• EXERCISE BRIEF:
In this exercise, every entry is to be transcribed exactly as written.

Records from a data collection

*** Begin section ***

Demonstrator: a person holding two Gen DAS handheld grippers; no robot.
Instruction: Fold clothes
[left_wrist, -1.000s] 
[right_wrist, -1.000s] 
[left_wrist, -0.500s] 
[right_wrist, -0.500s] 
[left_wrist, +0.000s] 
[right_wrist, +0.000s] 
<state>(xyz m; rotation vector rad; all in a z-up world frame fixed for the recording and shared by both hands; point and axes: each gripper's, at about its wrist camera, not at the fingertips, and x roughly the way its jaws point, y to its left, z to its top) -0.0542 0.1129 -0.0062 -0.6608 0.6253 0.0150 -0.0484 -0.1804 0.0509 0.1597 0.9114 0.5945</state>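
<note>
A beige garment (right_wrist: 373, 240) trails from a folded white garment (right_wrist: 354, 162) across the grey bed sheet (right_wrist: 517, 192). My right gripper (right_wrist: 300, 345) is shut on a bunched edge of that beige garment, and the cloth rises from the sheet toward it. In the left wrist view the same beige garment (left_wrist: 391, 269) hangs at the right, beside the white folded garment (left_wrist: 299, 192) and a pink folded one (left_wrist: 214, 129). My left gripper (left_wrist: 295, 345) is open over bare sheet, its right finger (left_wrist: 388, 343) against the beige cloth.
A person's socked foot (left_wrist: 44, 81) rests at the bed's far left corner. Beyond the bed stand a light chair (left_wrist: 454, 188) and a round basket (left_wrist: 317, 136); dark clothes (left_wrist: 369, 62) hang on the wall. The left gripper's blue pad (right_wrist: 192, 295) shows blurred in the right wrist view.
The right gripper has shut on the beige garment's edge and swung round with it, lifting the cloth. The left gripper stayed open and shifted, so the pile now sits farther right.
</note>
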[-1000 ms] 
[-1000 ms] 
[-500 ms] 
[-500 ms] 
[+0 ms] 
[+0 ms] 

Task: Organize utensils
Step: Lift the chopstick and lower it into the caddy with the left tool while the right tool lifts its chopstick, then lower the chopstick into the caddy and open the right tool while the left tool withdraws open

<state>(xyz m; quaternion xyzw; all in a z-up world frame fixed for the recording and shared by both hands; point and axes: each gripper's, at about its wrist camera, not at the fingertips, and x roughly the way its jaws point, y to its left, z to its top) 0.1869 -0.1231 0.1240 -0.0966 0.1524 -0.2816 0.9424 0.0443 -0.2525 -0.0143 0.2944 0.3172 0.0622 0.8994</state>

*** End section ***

• YOUR SOLUTION:
Demonstrator: a person holding two Gen DAS handheld grippers; no robot.
Instruction: Fold clothes
[left_wrist, -1.000s] 
[right_wrist, -1.000s] 
[left_wrist, -0.500s] 
[right_wrist, -0.500s] 
[left_wrist, +0.000s] 
[right_wrist, +0.000s] 
<state>(xyz m; rotation vector rad; all in a z-up world frame fixed for the recording and shared by both hands; point and axes: each gripper's, at about its wrist camera, not at the fingertips, and x roughly the way its jaws point, y to its left, z to its top) -0.0542 0.1129 -0.0062 -0.6608 0.6253 0.0150 -0.0484 -0.1804 0.0509 0.1597 0.9114 0.5945</state>
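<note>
A beige garment (right_wrist: 373, 240) trails from a folded white garment (right_wrist: 354, 162) across the grey bed sheet (right_wrist: 517, 192). My right gripper (right_wrist: 300, 345) is shut on a bunched edge of that beige garment, and the cloth rises from the sheet toward it. In the left wrist view the same beige garment (left_wrist: 391, 269) hangs at the right, beside the white folded garment (left_wrist: 299, 192) and a pink folded one (left_wrist: 214, 129). My left gripper (left_wrist: 295, 345) is open over bare sheet, its right finger (left_wrist: 388, 343) against the beige cloth.
A person's socked foot (left_wrist: 44, 81) rests at the bed's far left corner. Beyond the bed stand a light chair (left_wrist: 454, 188) and a round basket (left_wrist: 317, 136); dark clothes (left_wrist: 369, 62) hang on the wall. The left gripper's blue pad (right_wrist: 192, 295) shows blurred in the right wrist view.
The right gripper has shut on the beige garment's edge and swung round with it, lifting the cloth. The left gripper stayed open and shifted, so the pile now sits farther right.
</note>
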[-1000 ms] 
[-1000 ms] 
[-500 ms] 
[-500 ms] 
[+0 ms] 
[+0 ms] 

Task: Organize utensils
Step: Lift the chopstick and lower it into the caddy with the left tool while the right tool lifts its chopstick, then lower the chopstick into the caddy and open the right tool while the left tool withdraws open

<state>(xyz m; quaternion xyzw; all in a z-up world frame fixed for the recording and shared by both hands; point and axes: each gripper's, at about its wrist camera, not at the fingertips, and x roughly the way its jaws point, y to its left, z to its top) 0.1869 -0.1231 0.1240 -0.0966 0.1524 -0.2816 0.9424 0.0443 -0.2525 -0.0143 0.2944 0.3172 0.0622 0.8994</state>

This exercise is now done.